- [What you are asked to do]:
Return each line of the data below that contains the string "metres".

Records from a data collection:
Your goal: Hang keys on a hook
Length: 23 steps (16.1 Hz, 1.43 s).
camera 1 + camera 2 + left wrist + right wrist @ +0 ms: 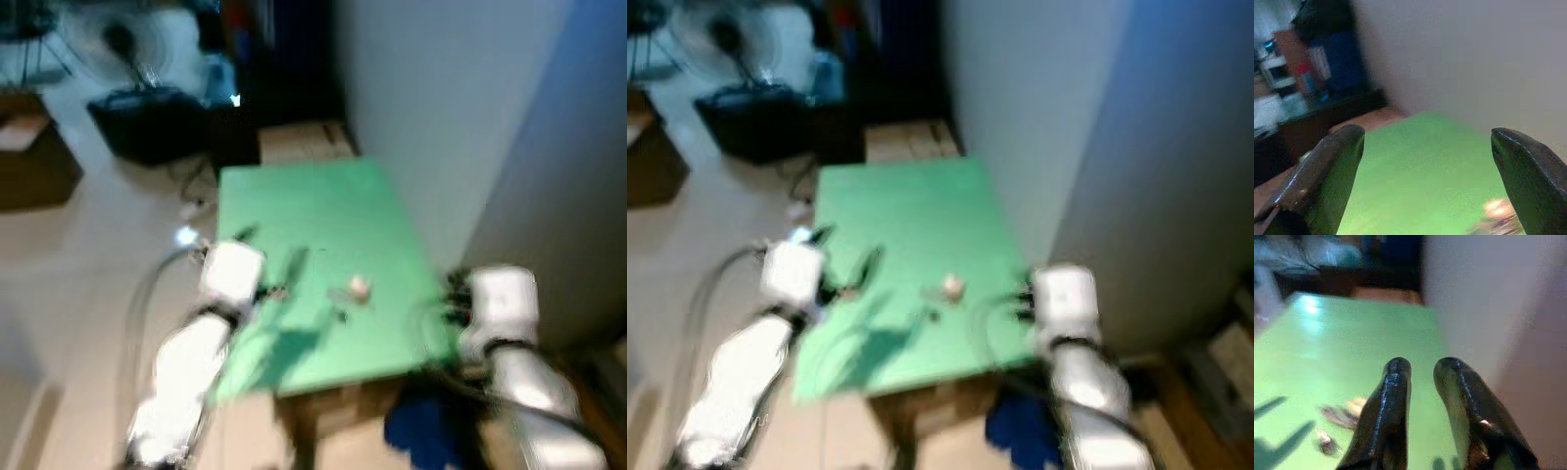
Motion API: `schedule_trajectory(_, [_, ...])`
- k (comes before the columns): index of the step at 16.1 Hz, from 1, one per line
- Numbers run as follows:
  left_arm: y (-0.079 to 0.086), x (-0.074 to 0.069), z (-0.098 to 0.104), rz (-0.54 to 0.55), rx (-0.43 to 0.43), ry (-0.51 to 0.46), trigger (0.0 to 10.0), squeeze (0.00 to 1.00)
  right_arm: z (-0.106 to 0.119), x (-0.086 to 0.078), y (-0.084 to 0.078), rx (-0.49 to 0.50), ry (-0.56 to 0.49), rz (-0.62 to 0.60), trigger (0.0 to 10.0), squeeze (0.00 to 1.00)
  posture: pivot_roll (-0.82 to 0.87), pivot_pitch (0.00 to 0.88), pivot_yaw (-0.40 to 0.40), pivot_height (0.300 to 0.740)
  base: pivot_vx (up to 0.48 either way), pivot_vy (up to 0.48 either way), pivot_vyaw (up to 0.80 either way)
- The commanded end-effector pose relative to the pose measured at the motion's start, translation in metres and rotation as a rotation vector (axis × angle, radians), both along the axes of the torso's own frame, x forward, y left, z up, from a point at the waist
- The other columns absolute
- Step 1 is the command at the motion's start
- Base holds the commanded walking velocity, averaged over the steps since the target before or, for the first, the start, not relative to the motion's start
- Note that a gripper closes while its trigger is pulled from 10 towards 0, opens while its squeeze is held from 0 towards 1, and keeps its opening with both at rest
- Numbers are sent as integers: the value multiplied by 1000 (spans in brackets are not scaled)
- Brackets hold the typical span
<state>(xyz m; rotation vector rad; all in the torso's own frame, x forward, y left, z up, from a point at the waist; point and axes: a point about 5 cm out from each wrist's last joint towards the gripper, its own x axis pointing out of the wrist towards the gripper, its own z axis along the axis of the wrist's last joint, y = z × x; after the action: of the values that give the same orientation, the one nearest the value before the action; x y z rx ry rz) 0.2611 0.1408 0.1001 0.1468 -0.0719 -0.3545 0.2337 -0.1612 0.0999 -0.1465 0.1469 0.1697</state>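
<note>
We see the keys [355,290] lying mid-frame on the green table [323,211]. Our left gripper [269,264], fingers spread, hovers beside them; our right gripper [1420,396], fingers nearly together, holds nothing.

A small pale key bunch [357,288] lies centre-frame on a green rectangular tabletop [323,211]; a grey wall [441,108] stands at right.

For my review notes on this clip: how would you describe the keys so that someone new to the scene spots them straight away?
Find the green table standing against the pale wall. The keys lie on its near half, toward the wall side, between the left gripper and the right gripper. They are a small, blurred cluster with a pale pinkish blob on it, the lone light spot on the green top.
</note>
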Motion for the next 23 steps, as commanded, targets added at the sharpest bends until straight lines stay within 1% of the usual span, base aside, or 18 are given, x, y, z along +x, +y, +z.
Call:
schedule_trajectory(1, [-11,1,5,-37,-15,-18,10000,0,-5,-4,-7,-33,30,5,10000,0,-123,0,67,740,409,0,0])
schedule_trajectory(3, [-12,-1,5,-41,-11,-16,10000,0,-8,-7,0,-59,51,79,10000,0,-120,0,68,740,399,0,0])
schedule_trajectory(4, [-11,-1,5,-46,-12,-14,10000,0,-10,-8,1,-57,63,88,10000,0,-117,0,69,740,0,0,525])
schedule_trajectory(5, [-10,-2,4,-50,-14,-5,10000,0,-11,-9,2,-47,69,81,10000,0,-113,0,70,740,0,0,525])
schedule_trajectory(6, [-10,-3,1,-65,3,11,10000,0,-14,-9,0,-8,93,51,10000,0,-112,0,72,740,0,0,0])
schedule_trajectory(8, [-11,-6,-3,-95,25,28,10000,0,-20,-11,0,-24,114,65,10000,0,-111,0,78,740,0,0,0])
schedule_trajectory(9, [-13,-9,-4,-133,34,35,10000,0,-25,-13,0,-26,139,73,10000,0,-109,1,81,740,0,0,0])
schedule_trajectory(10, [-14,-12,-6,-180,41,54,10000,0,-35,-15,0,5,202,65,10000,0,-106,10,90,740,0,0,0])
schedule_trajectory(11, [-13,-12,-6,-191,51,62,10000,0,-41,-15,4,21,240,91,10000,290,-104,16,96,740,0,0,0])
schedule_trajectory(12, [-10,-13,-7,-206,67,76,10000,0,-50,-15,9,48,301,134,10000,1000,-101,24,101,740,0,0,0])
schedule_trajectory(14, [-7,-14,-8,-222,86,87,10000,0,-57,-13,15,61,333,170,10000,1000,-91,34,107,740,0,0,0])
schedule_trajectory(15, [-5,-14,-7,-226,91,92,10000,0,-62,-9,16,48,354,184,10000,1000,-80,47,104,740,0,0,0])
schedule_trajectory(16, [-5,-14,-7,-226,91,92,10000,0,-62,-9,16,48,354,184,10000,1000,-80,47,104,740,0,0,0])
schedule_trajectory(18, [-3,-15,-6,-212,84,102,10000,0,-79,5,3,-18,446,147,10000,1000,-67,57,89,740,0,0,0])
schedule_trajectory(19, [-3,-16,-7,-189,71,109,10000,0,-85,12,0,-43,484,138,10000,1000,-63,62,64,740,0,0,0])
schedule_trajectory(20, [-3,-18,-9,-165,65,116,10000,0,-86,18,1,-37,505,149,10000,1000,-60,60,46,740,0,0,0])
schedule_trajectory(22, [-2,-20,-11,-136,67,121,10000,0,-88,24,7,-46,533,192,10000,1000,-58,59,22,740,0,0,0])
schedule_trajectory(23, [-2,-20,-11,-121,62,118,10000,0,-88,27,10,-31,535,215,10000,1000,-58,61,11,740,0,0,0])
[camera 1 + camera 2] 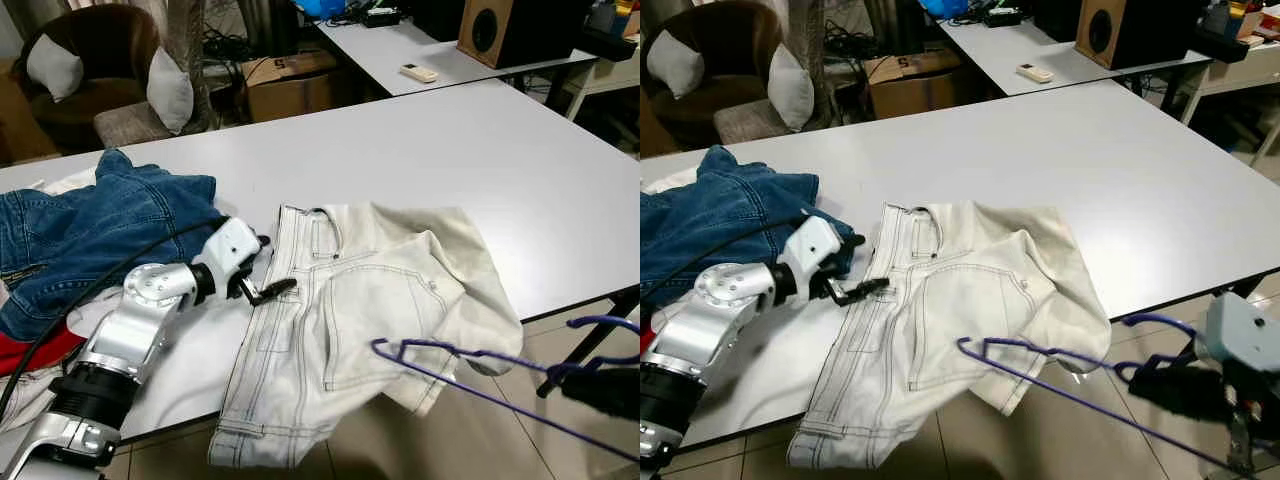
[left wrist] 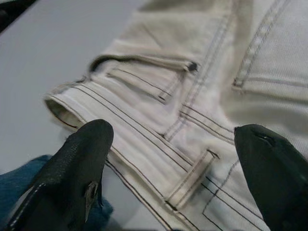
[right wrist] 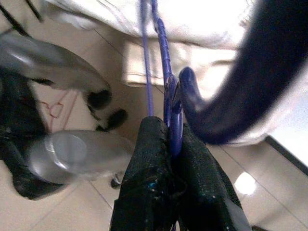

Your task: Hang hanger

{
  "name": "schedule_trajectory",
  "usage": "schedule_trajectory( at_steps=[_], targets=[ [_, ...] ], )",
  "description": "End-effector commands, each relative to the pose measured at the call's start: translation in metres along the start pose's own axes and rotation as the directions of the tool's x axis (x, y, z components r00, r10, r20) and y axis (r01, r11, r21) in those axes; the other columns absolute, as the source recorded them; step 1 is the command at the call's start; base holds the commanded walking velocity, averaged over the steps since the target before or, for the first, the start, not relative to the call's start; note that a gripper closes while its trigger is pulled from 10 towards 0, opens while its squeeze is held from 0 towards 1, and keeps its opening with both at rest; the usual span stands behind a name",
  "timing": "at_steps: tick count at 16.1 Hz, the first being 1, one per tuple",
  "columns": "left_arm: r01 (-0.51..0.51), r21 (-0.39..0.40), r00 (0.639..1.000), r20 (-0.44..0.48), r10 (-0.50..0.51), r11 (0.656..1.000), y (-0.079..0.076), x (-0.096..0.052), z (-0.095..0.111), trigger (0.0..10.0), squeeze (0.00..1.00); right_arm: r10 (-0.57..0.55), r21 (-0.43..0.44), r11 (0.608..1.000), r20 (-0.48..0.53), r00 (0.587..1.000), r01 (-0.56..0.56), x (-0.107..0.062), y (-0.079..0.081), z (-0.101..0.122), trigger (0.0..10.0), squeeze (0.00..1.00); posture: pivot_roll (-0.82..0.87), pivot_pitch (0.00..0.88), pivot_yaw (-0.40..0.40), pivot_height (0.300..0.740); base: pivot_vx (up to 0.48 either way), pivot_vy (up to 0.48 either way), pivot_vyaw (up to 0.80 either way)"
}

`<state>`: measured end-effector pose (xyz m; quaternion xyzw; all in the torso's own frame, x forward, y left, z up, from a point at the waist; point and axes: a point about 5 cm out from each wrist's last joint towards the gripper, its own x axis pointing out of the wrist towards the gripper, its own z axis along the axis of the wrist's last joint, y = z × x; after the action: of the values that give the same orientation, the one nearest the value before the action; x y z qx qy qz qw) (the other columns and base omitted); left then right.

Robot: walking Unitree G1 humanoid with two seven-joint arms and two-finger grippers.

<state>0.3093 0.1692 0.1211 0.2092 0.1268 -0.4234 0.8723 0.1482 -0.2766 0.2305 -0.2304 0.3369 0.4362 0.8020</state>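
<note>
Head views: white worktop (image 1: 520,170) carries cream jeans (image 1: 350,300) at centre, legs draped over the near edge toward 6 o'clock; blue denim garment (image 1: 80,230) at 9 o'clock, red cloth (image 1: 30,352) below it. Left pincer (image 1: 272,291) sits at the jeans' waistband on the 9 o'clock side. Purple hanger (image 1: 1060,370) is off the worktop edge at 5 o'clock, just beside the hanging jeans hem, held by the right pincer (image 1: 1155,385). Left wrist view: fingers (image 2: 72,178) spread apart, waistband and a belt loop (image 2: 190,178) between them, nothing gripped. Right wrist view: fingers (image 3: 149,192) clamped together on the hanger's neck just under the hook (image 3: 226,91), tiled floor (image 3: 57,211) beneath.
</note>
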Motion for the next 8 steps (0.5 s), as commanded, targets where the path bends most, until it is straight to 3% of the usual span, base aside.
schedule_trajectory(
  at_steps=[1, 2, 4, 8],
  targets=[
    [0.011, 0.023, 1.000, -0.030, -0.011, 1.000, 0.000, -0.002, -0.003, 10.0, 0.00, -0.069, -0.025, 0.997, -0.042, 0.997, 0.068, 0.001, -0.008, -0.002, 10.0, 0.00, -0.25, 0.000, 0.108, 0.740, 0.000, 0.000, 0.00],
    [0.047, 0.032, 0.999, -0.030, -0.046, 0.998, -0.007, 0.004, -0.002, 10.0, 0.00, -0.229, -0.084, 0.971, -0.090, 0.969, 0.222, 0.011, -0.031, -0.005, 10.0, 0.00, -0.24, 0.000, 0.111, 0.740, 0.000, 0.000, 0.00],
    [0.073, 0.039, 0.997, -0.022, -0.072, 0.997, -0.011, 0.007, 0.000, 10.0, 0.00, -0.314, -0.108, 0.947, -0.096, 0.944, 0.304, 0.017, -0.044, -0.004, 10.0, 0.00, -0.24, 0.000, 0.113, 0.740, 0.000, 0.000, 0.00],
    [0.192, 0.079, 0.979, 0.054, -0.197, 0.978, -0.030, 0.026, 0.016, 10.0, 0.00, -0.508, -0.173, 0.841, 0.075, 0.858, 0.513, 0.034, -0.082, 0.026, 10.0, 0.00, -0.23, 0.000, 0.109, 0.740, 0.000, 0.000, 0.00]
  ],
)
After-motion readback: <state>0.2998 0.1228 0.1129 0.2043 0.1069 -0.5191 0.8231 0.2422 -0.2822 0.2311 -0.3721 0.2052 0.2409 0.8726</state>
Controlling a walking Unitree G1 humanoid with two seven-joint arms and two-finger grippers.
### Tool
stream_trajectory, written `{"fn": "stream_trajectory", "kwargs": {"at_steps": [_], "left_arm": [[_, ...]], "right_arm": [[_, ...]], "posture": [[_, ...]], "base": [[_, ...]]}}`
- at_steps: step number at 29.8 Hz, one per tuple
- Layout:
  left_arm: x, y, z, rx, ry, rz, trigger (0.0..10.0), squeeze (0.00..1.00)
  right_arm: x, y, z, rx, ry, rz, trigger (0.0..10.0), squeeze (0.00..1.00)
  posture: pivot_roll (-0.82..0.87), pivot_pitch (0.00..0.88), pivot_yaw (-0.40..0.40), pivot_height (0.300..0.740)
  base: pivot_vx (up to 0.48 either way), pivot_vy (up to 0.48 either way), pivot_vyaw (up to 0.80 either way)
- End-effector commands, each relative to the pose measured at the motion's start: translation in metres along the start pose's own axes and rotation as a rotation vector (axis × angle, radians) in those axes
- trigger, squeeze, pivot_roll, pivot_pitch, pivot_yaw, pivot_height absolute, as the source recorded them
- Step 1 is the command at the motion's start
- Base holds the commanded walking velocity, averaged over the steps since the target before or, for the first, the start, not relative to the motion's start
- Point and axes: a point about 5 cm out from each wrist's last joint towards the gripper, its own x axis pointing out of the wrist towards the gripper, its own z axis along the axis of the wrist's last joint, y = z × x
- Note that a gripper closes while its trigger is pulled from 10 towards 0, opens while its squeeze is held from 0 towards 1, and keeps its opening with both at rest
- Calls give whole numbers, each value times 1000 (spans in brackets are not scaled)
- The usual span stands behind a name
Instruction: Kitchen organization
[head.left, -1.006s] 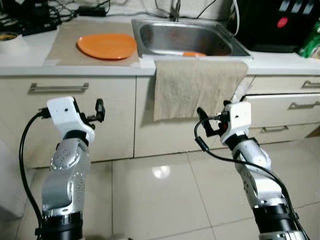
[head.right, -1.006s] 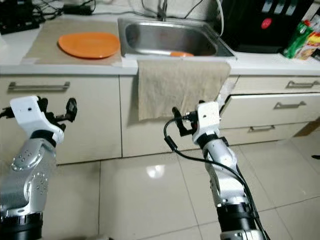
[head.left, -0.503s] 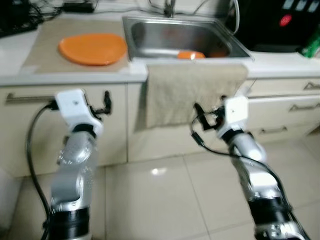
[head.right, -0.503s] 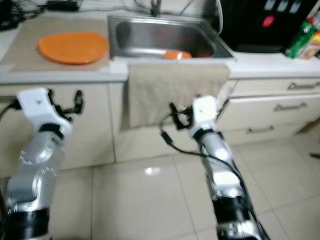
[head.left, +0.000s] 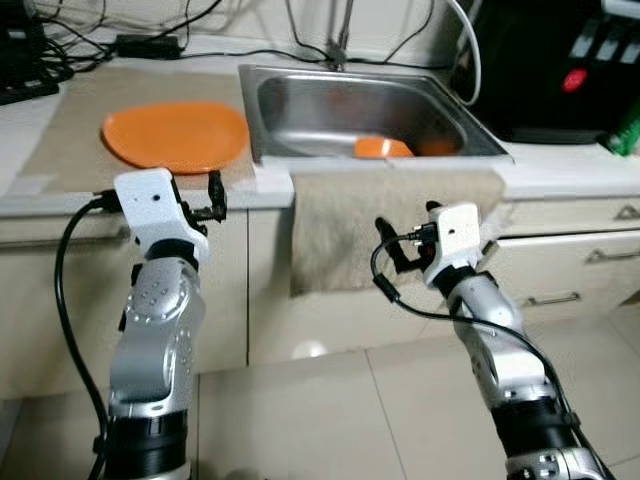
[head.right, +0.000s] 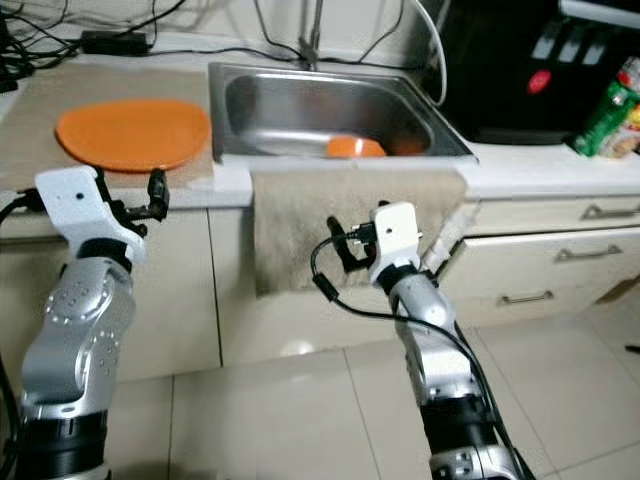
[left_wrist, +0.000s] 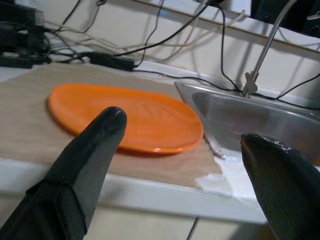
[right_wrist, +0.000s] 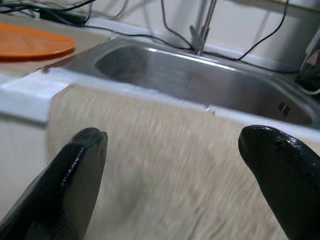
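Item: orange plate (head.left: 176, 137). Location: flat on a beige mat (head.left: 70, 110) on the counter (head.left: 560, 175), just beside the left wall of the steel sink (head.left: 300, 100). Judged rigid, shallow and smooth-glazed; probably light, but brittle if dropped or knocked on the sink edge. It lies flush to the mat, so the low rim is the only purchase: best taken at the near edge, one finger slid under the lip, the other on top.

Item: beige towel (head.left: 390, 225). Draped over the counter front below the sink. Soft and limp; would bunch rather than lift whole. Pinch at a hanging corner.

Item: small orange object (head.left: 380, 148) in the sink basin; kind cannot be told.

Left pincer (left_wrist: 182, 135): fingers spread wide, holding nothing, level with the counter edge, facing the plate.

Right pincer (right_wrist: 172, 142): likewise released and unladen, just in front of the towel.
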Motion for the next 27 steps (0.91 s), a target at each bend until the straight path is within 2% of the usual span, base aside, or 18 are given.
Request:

- [Solution]:
- The commanded end-effector pose relative to the pose measured at the motion's start, translation in metres and rotation as a rotation vector (axis × angle, radians), both along the axes of the torso's own frame, x forward, y left, z up, from a point at the waist
  "description": "End-effector commands, each relative to the pose measured at the call's start: translation in metres along the start pose's own axes and rotation as the directions of the tool's x axis (x, y, z components r00, r10, r20) and y axis (r01, r11, r21) in those axes; the other columns absolute, as the source recorded them; step 1 is the command at the call's start; base holds the commanded walking velocity, averaged over the steps since the target before or, for the first, the start, not relative to the call's start; note that a gripper closes while its trigger is pulled from 10 towards 0, opens while its squeeze is held from 0 towards 1, and keeps its opening with both at rest; the usual span stands behind a name",
- End-effector commands, each relative to the pose measured at the motion's start: translation in metres along the start pose's own axes and rotation as a rotation vector (axis × angle, radians) in those axes

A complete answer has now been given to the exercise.